More than 150 years ago, federal agents ordered students at the Santee Normal Training School on the Santee Sioux reservation in Knox County to forget their native language, said Redwing Thomas, iSanti Community School’s culture director. They forbade the efforts of Episcopalian ministers running the school to balance education in English and Dakota.
"As long as (Santee students) are confined to their own language, they will be Indians," Santee reservation agent Asa Janney told the Rev. Alfred Riggs, the founder of the Normal Training School. The federal government’s goal: Force assimilation, killing off the Indian inside students, who had already been ordered to cut their hair short and required to wear western clothing.
Compare that to today. Santee students – from preschoolers to high school seniors – take daily courses in Santee culture. They study the tribe’s traditional language, customs and written and oral history. The program, created by Thomas, encourages them to use the tribe’s traditional name, iSanti Dacotach, and to understand tribal heritage.
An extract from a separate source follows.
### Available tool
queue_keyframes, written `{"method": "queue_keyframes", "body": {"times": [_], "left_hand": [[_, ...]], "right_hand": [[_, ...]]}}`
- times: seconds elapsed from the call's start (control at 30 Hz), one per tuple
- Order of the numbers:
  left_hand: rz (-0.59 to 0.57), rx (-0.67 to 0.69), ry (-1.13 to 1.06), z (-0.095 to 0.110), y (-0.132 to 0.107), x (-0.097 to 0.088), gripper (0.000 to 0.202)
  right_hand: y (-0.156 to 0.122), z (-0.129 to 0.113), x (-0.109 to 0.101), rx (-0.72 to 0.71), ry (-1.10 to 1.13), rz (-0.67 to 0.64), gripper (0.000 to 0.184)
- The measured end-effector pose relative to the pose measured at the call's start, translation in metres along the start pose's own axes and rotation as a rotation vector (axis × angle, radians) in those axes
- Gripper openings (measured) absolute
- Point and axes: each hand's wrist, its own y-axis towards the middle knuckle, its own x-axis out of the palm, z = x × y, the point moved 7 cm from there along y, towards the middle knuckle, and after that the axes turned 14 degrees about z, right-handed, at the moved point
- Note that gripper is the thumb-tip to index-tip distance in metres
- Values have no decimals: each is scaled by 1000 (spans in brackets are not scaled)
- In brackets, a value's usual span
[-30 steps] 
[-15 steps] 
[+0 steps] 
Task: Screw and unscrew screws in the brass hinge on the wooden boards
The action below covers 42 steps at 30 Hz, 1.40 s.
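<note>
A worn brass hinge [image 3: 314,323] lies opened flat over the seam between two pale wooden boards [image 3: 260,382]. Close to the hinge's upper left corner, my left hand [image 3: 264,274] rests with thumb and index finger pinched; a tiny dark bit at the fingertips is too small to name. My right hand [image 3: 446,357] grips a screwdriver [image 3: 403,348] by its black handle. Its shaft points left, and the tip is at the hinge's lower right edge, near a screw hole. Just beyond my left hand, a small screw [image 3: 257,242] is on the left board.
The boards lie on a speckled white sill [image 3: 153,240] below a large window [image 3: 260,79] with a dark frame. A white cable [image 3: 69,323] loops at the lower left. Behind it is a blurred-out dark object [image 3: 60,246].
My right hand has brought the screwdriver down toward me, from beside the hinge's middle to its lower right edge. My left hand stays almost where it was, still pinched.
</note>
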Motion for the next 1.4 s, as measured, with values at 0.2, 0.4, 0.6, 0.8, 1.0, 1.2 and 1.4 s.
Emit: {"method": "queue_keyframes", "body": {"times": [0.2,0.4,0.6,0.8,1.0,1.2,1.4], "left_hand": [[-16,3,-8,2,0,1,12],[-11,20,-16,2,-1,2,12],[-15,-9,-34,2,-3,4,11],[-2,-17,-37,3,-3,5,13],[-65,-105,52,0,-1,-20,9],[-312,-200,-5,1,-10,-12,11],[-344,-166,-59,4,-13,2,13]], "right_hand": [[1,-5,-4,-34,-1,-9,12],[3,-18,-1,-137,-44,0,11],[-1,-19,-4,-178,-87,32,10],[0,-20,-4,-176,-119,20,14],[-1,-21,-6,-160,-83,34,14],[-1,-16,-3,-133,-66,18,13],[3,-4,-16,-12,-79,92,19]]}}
Elementary students learn Dakota words for months, seasons, flowers and numbers. High school students study the Dakota-US War of 1862, the mass hanging of Santee soldiers and the tribe’s forced exile from Minnesota and eventual relocation to northeast Nebraska.
The cultural program embraces what’s iSanti, Thomas said. All of it.
“This is their program,” Thomas said of the students. “This is their story, and we get to help them on their journey.”
It's a major development at one of the Nebraska Department of Education's priority schools, which are considered among the state's lowest-performing districts. Among Santee's challenges: A historically low graduation rate, subpar national test results and spotty attendance.
The cultural program helps achieve the school’s goal of removing state oversight, said Jessica Crossman, principal at the junior-senior high school.
"The kids are really immersed into a great cultural program," she said. "They're willing to take risks in the classroom."
Santee has achieved a perfect 100% graduation rate over the past two years, eclipsing the state's goal of 80% for the school. The school is also on track to surpass the attendance goal of 88%, Crossman said.
Both Crossman and Cindy Nagel, the elementary principal, credit Thomas for creating and leading a program that has students engaged.
Thomas, in his fourth year at the school, previously taught Dakota as a language, while culture was intermittently discussed.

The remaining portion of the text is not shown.